No? Then what is the explanation? I went to my usual source of wisdom for an answer: my mother. The first time she came for a visit, I asked her if she noticed how much friendlier the people were in North Carolina than back home. Her response: “That’s how New Yorkers are,” she said with a shrug. Case closed. No, I don’t think she would have said hello to Rossmann. (On second thought, maybe she would have if he were wearing his Roman collar.)

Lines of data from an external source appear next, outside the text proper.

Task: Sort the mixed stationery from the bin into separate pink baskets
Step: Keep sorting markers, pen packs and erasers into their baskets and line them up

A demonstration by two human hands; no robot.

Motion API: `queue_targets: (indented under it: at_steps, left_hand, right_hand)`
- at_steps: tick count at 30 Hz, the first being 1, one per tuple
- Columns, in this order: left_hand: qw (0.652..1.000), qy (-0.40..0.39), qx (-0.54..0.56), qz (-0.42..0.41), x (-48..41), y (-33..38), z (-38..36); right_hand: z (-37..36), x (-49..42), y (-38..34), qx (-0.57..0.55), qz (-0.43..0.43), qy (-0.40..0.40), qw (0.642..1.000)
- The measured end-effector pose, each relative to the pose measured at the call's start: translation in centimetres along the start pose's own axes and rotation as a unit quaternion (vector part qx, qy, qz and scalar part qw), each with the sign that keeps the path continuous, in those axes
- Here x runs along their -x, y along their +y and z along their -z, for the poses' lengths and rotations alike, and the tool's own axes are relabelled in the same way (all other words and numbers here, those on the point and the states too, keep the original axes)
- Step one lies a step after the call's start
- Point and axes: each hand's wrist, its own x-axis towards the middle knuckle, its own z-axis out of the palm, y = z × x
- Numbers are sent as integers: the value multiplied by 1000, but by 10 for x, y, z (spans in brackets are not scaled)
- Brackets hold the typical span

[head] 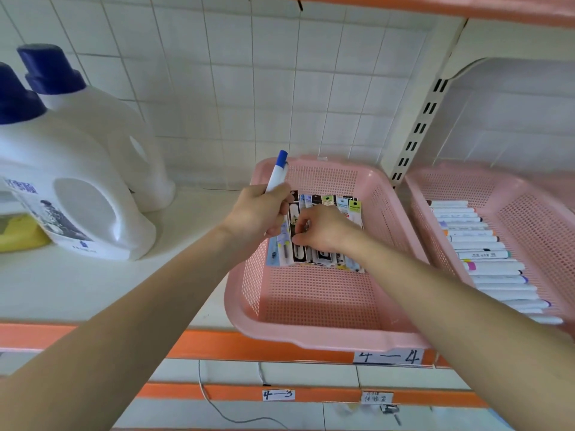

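Left hand (264,213): fingers wrapped round a white marker with blue cap (277,175), cap end up and tilted a little to the right, held above the far-left corner of the middle pink basket (311,339).

Right hand (325,231): down inside the same basket, thumb and fingertips drawn together on the pen packs (320,259), seemingly pinching one near the left of the row; exact pack unclear behind the fingers.

Pen packs: carded, laid side by side in an overlapping row across the far half of the basket floor.

Second pink basket (535,213): just beside the first, on the right, past a slotted shelf upright (420,129). Inside it, white markers (485,256) with assorted coloured caps, in a neat row, each lying left to right.

Shelf (109,284): white top, orange front edge, carrying both baskets. Paper label "4—4" (387,357) on that edge below the middle basket; label "4—3" (278,395) on the shelf edge lower down.

Left end of shelf: two white detergent bottles (81,194) with blue caps, well apart from the baskets; yellow item (18,233) at the frame edge beside the nearer bottle.
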Motion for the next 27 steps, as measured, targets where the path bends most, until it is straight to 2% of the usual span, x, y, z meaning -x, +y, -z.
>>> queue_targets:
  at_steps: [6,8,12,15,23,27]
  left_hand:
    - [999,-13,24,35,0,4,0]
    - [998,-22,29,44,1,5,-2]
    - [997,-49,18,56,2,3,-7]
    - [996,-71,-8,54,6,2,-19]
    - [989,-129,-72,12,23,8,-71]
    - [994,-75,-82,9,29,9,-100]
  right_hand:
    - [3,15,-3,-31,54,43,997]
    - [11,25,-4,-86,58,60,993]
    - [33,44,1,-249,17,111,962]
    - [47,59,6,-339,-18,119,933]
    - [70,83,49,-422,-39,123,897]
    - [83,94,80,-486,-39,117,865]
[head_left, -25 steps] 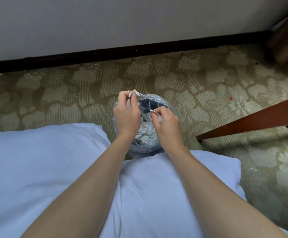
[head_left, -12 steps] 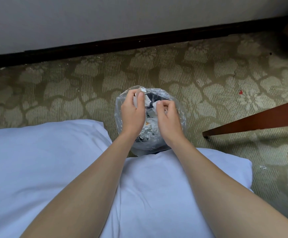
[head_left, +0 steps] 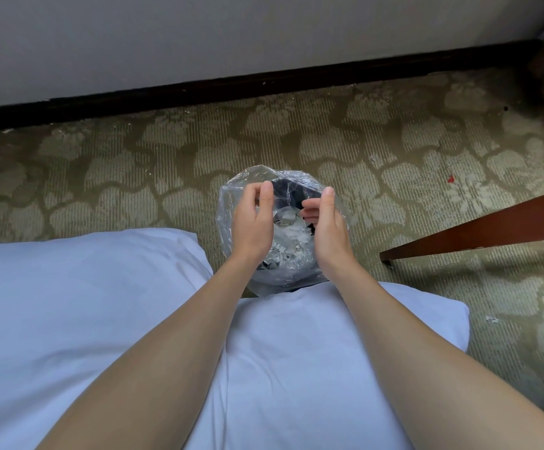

What conclusion did I eventually come to — and to which I think Fr. Rossmann will also come? I am convinced that — for the most part — the aloofness one finds in urban areas is not a reflection of an indifference to our fellow men and women. I would bet serious money that Charles Manson would smile and say hello to people he passed on a quiet boardwalk in North Carolina. And that Archbishop Sheen kept his head down and avoided eye contact with the people in the crowds as he walked from his rectory at St. Agnes to Grand Central Station.

My point? I contend that the lack of human interaction that one finds among city folks is not the reflection of an inner moral or religious disposition. It is a product of the large numbers of people that one encounters in city life. I am not exaggerating for emphasis: There were people living three or four houses away from me for 25 years in my old neighborhood in Queens — that I never set eyes upon. They were “neighbors” only in the most formal sense. And when I lived in an apartment in the Bronx for the first three years of my marriage, I — literally — never saw four of the seven other tenants living on the same floor.

Come on: If I had said hello to everyone with me on the subway on my way to work in Manhattan, in the manner that people in Carolina would say hello to me while I was there, I would have been hoarse by the time I got to Times Square.

City-dwellers, for much of their day, meet humanity not as individuals, but as part of a great throng. If one wants to judge their compassion and concern for their brothers and sisters in Christ, the place to look is their parishes, youth groups, civic organizations, and neighborhood clubs — “the lesser and subordinate organizations” through which the Church instructs us to organize our societal lives in the teaching on subsidiarity. My hunch is that Michael Rossmann will discover that before much longer.